▶ [What to do]: What you return must be an exact copy of the lines in the listing below between the line holding "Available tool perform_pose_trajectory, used" and the line holding "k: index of", inclusive, and nothing more.
__________
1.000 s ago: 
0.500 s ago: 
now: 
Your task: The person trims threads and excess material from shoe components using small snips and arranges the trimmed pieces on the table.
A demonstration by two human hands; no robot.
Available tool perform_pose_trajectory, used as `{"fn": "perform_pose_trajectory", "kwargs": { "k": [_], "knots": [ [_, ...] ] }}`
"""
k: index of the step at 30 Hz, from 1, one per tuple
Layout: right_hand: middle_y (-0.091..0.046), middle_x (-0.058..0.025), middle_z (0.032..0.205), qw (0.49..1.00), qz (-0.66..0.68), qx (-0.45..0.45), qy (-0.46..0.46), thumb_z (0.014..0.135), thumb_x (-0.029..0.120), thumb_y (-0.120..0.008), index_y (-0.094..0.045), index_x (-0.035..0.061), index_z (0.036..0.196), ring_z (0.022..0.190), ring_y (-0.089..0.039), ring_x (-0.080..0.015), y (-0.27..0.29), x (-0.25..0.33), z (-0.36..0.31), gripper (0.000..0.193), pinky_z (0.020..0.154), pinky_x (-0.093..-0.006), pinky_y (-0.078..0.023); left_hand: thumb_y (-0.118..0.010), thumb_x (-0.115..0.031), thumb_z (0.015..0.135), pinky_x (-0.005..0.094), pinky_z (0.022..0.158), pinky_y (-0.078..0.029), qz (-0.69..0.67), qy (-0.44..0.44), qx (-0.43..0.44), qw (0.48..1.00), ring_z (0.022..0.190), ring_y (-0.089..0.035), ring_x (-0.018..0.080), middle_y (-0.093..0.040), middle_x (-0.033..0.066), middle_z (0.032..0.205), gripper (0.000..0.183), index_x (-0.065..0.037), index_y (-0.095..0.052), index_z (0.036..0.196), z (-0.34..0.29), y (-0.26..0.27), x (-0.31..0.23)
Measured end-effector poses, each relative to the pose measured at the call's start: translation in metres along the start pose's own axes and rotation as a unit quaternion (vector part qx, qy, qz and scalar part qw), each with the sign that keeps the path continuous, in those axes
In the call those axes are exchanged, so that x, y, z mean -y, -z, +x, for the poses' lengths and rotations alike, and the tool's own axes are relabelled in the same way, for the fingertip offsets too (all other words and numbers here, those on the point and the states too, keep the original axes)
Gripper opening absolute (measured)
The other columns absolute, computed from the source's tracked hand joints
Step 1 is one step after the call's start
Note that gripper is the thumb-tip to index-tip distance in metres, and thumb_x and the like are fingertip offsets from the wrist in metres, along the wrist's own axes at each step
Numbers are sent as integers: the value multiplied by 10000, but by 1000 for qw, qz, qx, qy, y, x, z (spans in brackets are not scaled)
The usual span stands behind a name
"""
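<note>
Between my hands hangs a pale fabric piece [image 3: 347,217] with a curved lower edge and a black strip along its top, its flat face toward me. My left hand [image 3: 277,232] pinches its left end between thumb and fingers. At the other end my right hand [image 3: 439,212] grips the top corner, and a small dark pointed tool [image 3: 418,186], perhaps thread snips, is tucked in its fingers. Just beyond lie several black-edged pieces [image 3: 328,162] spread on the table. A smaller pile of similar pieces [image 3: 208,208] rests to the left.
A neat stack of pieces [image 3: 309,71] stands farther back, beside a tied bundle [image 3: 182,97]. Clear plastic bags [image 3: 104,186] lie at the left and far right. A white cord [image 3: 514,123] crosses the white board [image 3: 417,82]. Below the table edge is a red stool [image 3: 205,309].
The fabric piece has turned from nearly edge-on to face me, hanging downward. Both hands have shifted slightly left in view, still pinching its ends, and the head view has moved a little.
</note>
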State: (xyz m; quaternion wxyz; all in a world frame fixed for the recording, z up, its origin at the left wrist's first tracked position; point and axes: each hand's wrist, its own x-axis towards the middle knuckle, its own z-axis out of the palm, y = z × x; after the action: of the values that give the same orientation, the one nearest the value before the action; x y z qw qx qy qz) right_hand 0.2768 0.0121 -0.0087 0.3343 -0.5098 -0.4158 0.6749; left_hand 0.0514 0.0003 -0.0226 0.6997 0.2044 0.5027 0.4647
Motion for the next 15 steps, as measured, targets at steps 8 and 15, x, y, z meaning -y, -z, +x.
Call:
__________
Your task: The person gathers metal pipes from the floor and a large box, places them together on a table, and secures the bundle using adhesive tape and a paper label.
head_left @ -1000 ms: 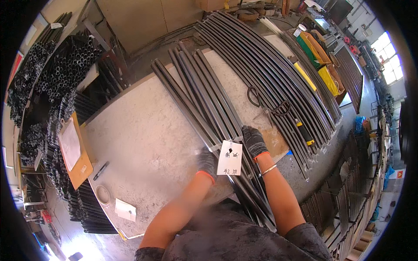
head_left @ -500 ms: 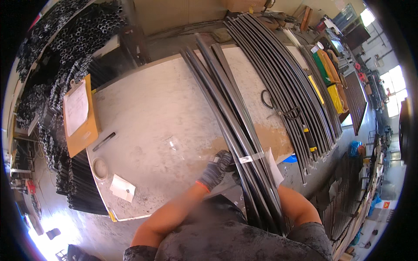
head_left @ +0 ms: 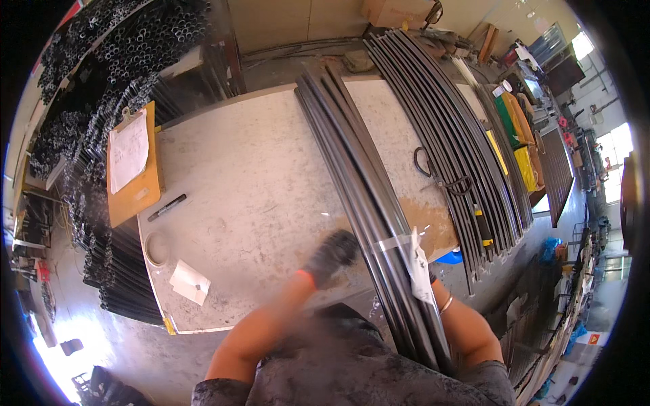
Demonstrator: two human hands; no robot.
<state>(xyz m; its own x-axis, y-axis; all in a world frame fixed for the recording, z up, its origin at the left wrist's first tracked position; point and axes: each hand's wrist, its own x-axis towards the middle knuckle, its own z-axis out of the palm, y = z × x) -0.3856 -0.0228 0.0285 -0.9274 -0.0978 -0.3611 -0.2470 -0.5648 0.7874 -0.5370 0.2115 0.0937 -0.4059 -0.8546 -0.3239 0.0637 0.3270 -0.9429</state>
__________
▶ [The answer]:
Available tool perform_pose_trajectory, used as `{"fn": "perform_pose_trajectory", "kwargs": { "k": [_], "knots": [ [_, ...] ] }}`
"""
k: index of the step at 30 Hz, from 1, one per tuple

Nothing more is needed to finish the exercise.